──────── GIVEN MATERIAL

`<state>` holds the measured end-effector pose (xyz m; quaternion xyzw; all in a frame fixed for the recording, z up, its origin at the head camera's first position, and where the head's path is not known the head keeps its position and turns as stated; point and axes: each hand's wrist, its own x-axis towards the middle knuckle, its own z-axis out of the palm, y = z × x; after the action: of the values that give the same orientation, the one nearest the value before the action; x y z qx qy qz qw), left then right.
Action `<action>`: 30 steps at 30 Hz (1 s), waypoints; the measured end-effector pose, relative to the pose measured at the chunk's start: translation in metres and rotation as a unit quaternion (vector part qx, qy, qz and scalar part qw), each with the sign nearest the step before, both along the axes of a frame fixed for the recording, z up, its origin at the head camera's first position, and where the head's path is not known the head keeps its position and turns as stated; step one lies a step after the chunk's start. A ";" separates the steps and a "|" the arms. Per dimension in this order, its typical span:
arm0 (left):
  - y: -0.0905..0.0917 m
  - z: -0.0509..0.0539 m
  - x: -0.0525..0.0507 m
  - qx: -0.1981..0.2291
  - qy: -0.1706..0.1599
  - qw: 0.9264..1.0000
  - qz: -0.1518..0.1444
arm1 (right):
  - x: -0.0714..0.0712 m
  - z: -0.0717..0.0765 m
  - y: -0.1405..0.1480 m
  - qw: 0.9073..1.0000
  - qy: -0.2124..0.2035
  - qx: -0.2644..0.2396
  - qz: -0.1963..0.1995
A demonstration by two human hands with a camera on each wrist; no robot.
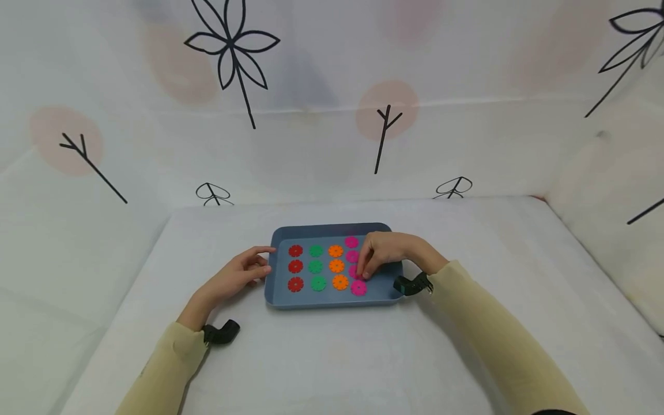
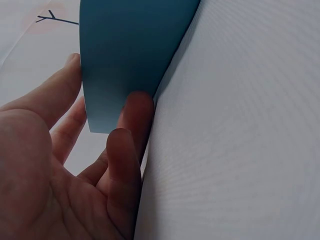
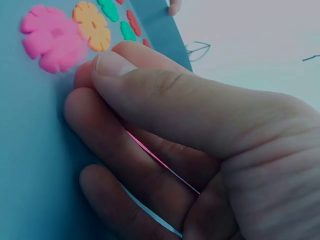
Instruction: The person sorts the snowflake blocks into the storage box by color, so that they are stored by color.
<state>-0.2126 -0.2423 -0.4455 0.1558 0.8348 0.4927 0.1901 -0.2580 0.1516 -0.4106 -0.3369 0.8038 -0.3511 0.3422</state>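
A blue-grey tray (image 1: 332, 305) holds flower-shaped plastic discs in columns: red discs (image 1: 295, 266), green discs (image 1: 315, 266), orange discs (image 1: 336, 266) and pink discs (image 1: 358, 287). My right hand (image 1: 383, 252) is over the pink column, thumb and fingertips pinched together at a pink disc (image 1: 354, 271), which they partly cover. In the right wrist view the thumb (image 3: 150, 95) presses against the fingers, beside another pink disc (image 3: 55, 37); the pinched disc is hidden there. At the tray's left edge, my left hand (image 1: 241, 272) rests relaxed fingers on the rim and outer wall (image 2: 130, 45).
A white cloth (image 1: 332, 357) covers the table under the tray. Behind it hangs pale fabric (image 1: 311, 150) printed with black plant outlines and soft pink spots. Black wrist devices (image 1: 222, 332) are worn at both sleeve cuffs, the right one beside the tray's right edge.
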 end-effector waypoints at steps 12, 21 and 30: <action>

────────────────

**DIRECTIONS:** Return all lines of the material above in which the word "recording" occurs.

**YOUR SOLUTION:**
`<state>` holds the measured end-effector pose (xyz m; quaternion xyzw; all in a frame fixed for the recording, z up, its origin at the head camera's first position, and where the head's path is not known the head keeps its position and turns as stated; point and axes: each hand's wrist, its own x-axis towards the middle knuckle, its own z-axis out of the palm, y = z × x; after the action: of the values that give the same orientation, the one nearest the value before the action; x y z qx qy qz qw), left then right.
Action `<action>`: 30 steps at 30 Hz (1 s), waypoints; the measured end-effector pose, relative to the pose measured at the chunk's start: translation in metres and rotation as a unit quaternion (vector part qx, qy, qz and scalar part qw), each with the sign nearest the step before, both along the axes of a frame fixed for the recording, z up, its origin at the head camera's first position, and where the head's path is not known the head keeps its position and turns as stated; step one lies a step after the chunk's start. A ";" separates the steps and a "|" the arms. Per dimension in this order, its typical span:

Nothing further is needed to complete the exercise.